◆ **WORK TO BE COMPLETED**:
In the entries below, the lines from the one with "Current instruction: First" through the one with "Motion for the" are to be copied exactly; both ends count.

■ ■ ■ ■ ■ ■ ■

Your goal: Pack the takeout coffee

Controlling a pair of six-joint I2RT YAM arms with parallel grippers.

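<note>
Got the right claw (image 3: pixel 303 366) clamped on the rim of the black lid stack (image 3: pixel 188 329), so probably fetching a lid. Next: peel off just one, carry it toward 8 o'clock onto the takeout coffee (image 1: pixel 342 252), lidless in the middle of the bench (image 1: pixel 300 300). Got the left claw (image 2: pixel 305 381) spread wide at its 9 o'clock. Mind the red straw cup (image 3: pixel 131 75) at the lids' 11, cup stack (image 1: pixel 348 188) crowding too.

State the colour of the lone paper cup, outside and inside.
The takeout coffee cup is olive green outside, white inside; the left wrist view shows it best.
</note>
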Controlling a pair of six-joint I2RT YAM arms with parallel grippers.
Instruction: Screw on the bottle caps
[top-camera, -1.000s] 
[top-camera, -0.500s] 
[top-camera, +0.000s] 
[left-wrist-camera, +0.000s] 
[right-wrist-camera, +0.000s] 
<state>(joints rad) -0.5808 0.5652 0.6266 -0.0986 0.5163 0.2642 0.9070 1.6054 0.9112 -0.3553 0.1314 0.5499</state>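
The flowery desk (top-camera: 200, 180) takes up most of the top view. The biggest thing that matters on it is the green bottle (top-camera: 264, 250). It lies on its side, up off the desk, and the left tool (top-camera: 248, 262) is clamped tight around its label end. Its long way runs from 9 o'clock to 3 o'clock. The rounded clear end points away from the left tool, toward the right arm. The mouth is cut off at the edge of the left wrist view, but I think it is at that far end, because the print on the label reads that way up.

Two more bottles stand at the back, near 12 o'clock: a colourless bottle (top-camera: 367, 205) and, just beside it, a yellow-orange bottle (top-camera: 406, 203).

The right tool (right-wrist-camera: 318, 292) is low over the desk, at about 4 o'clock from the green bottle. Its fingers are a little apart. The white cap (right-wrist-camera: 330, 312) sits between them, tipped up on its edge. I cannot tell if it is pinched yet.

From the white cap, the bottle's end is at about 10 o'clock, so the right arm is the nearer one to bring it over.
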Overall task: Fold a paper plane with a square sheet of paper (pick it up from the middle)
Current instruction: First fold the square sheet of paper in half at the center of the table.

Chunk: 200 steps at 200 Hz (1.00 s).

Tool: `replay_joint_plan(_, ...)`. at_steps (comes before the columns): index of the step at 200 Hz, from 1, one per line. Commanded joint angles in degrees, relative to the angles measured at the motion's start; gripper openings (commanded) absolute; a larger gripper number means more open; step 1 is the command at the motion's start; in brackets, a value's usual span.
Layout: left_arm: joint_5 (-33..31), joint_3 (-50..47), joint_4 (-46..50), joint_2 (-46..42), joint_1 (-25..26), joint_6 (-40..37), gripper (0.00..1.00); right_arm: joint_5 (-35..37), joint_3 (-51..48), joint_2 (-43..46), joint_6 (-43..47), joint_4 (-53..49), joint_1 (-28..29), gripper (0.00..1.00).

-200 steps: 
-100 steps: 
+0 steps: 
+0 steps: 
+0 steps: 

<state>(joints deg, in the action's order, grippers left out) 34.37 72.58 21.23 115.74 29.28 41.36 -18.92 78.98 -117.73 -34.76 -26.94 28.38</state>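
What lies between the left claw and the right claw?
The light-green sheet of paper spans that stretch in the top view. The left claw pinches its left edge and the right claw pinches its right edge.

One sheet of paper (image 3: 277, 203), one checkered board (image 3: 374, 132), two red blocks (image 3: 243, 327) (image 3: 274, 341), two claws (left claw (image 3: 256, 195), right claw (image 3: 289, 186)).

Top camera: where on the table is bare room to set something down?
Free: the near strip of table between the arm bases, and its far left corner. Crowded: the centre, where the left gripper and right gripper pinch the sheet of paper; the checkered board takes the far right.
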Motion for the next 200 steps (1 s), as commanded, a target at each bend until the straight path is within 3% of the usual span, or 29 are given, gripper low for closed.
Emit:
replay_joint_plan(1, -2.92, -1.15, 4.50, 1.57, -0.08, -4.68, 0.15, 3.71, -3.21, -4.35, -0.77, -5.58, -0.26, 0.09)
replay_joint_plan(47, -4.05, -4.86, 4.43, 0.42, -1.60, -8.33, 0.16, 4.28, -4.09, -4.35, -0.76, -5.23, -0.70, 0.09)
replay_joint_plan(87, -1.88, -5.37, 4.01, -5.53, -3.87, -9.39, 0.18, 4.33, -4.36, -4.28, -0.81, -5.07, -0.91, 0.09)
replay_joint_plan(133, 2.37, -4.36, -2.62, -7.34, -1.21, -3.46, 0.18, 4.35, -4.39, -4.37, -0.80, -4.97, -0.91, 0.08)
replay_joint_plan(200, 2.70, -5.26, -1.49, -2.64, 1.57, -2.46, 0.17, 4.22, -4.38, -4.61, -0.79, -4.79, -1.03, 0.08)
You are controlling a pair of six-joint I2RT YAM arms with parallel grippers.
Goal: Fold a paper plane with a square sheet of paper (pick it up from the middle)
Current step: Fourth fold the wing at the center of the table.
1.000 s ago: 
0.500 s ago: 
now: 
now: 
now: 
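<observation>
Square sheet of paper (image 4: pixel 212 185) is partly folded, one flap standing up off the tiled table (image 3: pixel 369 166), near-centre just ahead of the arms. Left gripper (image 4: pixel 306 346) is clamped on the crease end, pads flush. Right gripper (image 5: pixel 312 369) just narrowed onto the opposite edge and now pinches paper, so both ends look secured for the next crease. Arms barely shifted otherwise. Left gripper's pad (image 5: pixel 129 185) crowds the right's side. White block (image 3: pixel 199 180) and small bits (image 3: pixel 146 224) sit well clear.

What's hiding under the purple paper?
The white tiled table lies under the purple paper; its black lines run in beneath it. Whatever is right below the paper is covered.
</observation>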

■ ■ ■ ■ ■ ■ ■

◆ **EXERCISE RESULT**:
Current instruction: First fold the square sheet of paper in half at the center of the table.

Chunk: 200 steps at 200 Hz (1.00 s).

Tool: `replay_joint_plan(_, ...)`. at_steps (comes before the columns): index of the step at 200 Hz, from 1, one per line. Commanded joint angles in degrees, relative to the angles measured at the motion's start; gripper openings (commanded) absolute; a larger gripper number means more open; step 1 is the command at the motion's start; in brackets, a value's usual span.
Layout: left_arm: joint_5 (-33..31), joint_3 (-50..47), joint_4 (-46..50), joint_2 (-46..42), joint_1 (-25..26), joint_6 (-40..37), gripper (0.00..1.00); right_arm: joint_5 (-35..37), joint_3 (-51..48), joint_2 (-43..46), joint_6 (-43..47), joint_4 (-53..49), joint_1 (-28..29), gripper (0.00..1.00).

-200 steps: 
-100 steps: 
+0 steps: 
+0 steps: 
+0 steps: 

<state>(joints deg, in the action's order, grippers left out) 34.37 72.58 21.23 115.74 29.28 41.36 -18.92 78.98 -117.73 -34.76 -26.94 28.38</state>
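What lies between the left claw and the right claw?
The light-green sheet of paper spans that stretch in the top view. The left claw pinches its left edge and the right claw pinches its right edge.

One sheet of paper (image 3: 277, 203), one checkered board (image 3: 374, 132), two red blocks (image 3: 243, 327) (image 3: 274, 341), two claws (left claw (image 3: 256, 195), right claw (image 3: 289, 186)).

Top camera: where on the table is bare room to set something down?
Free: the near strip of table between the arm bases, and its far left corner. Crowded: the centre, where the left gripper and right gripper pinch the sheet of paper; the checkered board takes the far right.
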Motion for the next 200 steps (1 s), as commanded, a target at each bend until the straight path is within 3% of the usual span, or 29 are given, gripper low for closed.

The answer has been written out completely.